Aim of the exercise
Using the records that follow, work out how many lines hold the string "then" and provide that number only.

(Data extracted from a collection)
◇ ◇ ◇ ◇
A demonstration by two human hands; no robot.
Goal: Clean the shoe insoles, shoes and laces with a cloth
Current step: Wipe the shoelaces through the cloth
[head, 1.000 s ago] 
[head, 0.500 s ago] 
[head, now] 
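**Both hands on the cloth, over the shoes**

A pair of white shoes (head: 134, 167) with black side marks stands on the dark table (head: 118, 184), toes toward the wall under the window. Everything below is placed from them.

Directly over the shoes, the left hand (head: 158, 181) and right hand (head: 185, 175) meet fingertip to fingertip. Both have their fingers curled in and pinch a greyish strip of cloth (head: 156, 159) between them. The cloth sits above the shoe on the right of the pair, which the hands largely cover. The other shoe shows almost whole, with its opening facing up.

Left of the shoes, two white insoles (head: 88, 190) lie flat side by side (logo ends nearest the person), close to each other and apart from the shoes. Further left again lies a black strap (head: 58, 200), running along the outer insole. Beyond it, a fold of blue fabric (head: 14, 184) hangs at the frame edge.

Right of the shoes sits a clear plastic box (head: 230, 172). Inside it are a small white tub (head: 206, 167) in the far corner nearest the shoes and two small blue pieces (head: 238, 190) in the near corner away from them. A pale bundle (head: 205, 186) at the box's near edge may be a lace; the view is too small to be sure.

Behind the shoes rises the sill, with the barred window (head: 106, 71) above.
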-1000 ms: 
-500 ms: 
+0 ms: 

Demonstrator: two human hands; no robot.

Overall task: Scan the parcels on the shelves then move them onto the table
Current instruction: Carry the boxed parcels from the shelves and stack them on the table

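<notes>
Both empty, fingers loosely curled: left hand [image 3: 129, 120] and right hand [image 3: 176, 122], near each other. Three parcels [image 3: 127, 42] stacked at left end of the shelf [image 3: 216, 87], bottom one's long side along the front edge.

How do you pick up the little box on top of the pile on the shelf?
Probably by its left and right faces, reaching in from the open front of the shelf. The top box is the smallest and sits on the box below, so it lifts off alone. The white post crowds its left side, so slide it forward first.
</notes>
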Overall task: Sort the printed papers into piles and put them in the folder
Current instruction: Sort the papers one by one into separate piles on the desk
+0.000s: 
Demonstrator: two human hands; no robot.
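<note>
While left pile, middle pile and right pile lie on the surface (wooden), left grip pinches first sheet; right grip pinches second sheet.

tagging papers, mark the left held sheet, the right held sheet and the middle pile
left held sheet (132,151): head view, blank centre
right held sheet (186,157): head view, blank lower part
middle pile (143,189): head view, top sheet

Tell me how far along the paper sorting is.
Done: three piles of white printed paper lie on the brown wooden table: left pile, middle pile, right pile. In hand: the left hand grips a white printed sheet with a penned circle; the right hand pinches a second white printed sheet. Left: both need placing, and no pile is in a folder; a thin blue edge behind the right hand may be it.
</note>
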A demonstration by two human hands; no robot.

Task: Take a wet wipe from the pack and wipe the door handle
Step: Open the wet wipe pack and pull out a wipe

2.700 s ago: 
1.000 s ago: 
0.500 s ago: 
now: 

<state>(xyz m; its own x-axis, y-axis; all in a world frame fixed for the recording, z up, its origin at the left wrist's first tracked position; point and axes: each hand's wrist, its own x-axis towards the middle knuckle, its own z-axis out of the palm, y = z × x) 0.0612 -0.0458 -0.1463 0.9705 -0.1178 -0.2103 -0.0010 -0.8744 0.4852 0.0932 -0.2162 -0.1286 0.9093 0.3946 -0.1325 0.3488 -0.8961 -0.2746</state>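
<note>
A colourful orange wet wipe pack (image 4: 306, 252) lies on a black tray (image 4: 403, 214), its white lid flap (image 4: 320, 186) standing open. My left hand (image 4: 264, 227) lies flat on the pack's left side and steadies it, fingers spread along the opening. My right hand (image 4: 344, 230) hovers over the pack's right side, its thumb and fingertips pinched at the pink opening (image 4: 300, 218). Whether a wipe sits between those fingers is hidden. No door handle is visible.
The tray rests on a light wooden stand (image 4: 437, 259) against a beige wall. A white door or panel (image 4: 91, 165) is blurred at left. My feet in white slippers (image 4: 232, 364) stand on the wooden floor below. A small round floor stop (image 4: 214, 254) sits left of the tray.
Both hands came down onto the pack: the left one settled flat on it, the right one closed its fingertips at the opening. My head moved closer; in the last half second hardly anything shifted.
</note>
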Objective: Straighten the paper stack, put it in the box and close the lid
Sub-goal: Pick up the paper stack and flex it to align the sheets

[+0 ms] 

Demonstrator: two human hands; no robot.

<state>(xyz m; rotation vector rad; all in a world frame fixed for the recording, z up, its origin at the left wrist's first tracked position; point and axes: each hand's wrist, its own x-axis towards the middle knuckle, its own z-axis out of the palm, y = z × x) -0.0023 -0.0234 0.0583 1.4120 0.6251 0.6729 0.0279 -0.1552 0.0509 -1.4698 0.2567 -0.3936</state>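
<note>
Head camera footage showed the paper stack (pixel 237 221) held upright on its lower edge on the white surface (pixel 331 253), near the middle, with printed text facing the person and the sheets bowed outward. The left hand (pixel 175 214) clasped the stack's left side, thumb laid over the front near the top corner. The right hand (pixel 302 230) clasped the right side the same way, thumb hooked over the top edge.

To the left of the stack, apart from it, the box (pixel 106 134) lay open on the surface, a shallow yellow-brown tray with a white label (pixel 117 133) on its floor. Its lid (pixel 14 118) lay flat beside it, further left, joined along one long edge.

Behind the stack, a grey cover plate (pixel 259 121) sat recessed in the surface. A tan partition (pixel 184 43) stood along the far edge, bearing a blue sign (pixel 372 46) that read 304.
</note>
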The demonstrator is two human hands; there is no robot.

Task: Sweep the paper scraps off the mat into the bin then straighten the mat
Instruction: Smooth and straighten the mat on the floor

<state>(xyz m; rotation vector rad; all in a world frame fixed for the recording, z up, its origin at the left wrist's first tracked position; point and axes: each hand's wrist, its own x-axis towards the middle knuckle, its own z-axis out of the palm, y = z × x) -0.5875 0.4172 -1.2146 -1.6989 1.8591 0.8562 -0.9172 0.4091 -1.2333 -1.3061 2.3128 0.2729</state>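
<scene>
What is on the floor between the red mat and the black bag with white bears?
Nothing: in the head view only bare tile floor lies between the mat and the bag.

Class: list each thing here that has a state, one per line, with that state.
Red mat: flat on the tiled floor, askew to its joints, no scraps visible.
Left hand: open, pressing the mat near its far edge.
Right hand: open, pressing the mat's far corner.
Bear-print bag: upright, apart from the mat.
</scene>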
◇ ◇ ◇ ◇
Solution to this exercise
2